Task goal:
Retype the data that follows exactly. No pictures belong in the copy.

START Stored data

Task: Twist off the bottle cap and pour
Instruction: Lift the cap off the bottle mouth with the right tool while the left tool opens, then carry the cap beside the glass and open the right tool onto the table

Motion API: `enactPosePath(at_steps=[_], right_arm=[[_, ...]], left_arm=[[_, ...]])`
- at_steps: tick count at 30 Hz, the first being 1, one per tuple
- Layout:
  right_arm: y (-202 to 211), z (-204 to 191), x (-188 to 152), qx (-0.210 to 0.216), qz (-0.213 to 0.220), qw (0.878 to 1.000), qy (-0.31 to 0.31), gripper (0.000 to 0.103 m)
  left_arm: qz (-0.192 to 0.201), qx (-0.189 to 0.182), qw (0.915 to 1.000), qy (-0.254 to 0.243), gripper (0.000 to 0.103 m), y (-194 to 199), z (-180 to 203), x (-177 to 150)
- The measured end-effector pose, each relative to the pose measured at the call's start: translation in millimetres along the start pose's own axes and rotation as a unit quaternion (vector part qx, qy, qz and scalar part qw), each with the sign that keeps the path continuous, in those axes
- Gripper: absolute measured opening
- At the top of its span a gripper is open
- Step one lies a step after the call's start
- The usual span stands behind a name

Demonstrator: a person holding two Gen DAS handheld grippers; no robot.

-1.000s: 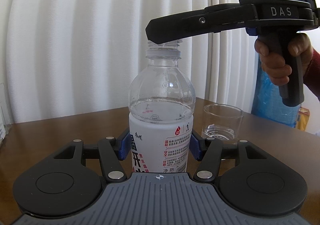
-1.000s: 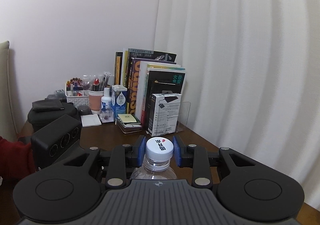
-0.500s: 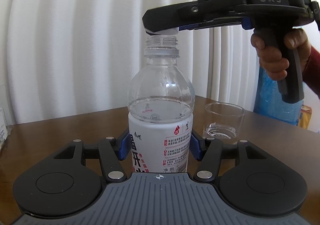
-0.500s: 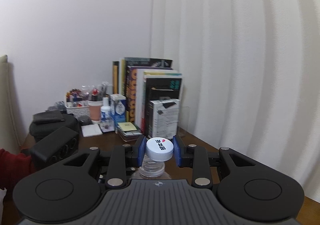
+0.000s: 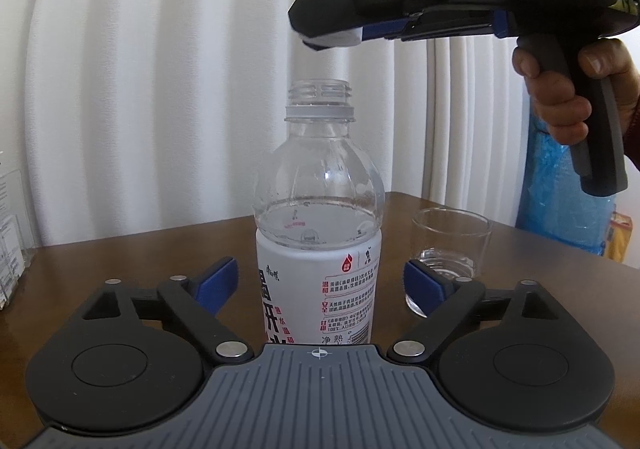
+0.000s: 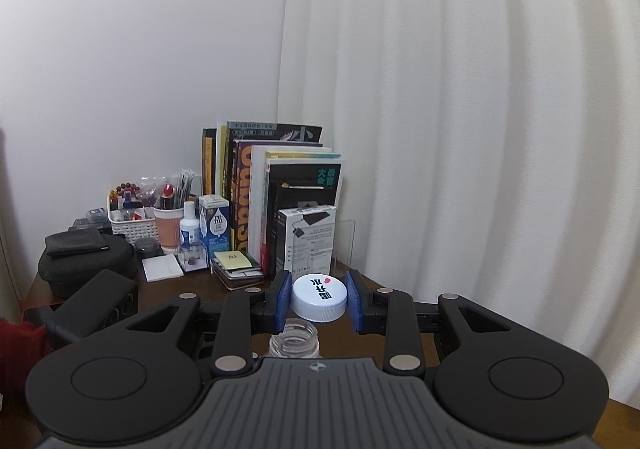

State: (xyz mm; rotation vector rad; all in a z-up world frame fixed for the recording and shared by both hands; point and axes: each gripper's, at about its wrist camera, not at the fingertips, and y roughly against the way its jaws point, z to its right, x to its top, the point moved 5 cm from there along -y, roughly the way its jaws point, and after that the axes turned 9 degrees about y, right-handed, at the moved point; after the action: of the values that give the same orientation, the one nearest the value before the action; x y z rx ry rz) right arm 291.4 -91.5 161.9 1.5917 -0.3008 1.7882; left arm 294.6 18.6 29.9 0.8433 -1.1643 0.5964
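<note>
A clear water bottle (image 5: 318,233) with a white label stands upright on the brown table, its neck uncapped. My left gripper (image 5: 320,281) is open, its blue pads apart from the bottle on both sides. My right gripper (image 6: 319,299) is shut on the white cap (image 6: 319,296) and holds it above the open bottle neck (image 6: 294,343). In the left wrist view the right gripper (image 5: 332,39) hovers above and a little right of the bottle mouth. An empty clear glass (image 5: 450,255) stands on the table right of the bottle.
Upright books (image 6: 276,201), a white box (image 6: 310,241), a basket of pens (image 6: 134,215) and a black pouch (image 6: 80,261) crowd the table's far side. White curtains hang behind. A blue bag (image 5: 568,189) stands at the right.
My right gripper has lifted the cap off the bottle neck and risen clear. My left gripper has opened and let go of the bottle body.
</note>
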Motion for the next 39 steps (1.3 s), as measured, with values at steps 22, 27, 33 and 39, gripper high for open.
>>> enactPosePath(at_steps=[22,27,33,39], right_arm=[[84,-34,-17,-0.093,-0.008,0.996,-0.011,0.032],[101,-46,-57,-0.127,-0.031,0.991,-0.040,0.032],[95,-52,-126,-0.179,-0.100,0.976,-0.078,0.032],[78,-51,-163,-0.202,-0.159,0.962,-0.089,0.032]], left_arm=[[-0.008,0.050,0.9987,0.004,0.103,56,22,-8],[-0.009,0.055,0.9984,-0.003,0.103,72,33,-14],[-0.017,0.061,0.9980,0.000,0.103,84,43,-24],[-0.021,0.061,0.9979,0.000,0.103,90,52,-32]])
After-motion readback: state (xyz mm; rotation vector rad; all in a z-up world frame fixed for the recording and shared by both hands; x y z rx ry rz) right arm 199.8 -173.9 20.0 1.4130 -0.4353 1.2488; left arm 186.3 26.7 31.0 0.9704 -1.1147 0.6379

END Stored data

Task output:
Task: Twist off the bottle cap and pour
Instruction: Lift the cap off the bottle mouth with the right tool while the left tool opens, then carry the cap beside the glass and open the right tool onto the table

Motion API: `enactPosePath(at_steps=[_], right_arm=[[_, ...]], left_arm=[[_, ...]])`
- at_steps: tick count at 30 Hz, the first being 1, one per tuple
- Layout:
  right_arm: y (-202 to 211), z (-204 to 191), x (-188 to 152), qx (-0.210 to 0.216), qz (-0.213 to 0.220), qw (0.878 to 1.000), qy (-0.31 to 0.31), gripper (0.000 to 0.103 m)
  left_arm: qz (-0.192 to 0.201), qx (-0.189 to 0.182), qw (0.915 to 1.000), qy (-0.254 to 0.243), gripper (0.000 to 0.103 m), y (-194 to 199), z (-180 to 203), x (-177 to 150)
- The measured end-effector pose, each relative to the pose measured at the call's start: translation in millimetres along the start pose's own axes and rotation as a unit quaternion (vector part qx, qy, qz and scalar part qw), each with the sign that keeps the path continuous, in those axes
- Gripper: absolute measured opening
- At the top of its span a gripper is open
- Step one lies a step after the call's start
- The usual span stands behind a name

Demonstrator: a person holding two Gen DAS handheld grippers; no robot.

-1.000s: 
-1.000s: 
-0.500s: 
-0.500s: 
+0.000s: 
+0.000s: 

State: (xyz mm; rotation vector rad; all in a z-up world frame fixed for the recording and shared by both hands; point and axes: each gripper's, at about its wrist camera, not at the fingertips, and y roughly against the way its jaws point, z to its right, x to its top, the point moved 5 cm from there along -y, roughly the way its jaws point, and after that the axes turned 9 degrees about y, right-handed, at the moved point; after the action: of the values that give the same orientation, the one nearest the value before the action; x y z rx ry rz) right arm 291.4 -91.5 161.9 1.5917 -0.3008 1.7882; left arm 294.6 18.6 29.9 0.8433 -1.1643 0.5964
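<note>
A clear water bottle (image 5: 318,233) with a white label stands upright on the brown table, its neck uncapped. My left gripper (image 5: 320,281) is open, its blue pads apart from the bottle on both sides. My right gripper (image 6: 319,299) is shut on the white cap (image 6: 319,296) and holds it above the open bottle neck (image 6: 294,343). In the left wrist view the right gripper (image 5: 332,39) hovers above and a little right of the bottle mouth. An empty clear glass (image 5: 450,255) stands on the table right of the bottle.
Upright books (image 6: 276,201), a white box (image 6: 310,241), a basket of pens (image 6: 134,215) and a black pouch (image 6: 80,261) crowd the table's far side. White curtains hang behind. A blue bag (image 5: 568,189) stands at the right.
My right gripper has lifted the cap off the bottle neck and risen clear. My left gripper has opened and let go of the bottle body.
</note>
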Motion for the next 39 steps (1.3 s), as measured, with values at steps 22, 27, 33 and 39, gripper high for open.
>>> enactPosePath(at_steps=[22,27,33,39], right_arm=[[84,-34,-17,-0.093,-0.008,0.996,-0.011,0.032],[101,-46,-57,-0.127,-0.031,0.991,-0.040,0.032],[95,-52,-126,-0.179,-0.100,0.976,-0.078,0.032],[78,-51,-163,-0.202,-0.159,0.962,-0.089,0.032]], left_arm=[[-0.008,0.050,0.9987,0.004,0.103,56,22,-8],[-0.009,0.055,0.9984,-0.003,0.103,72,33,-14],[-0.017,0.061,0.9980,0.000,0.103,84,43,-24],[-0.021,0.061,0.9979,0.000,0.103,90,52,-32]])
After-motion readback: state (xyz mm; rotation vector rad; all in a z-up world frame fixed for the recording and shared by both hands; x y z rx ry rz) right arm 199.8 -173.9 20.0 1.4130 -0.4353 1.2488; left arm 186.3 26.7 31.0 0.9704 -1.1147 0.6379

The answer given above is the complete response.